Monoclonal Gammopathy-Associated Peripheral Neuropathy: Diagnosis and Management


Monoclonal Gammopathy-Associated Peripheral Neuropathy: Diagnosis and Management

Hafsa M Chaudhry et al. Mayo Clin Proc.


Monoclonal gammopathies comprise a spectrum of clonal plasma cell disorders that include monoclonal gammopathy of undetermined significance, multiple myeloma, and Waldenström macroglobulinemia. In this review, we outline the epidemiology, etiology, classification, diagnosis, and treatment of monoclonal gammopathy-associated peripheral neuropathy.
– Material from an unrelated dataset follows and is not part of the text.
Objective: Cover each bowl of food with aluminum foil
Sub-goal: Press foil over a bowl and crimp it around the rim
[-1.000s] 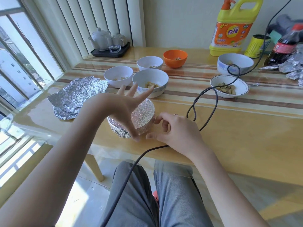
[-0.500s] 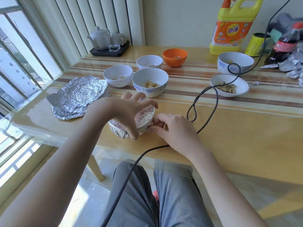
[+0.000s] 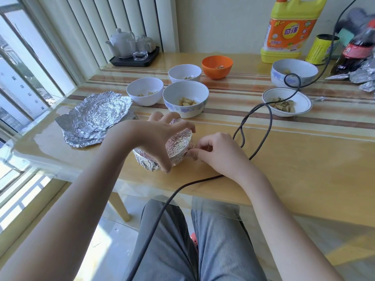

Monoclonal gammopathy of undetermined significance is relatively common in the general population, with a prevalence of 3% to 4% among individuals older than age 50 years. Therefore, the presence of M protein in a patient with neuropathy does not automatically indicate a causal relationship. Monoclonal gammopathy-associated peripheral neuropathy is often a difficult diagnosis with limited treatment options. Studies addressing the optimal approach to diagnosis and management of this entity are limited. In addition to a review of the literature, we present a diagnostic approach to patients with monoclonal gammopathy-associated peripheral neuropathy and discuss available data and options for treatment.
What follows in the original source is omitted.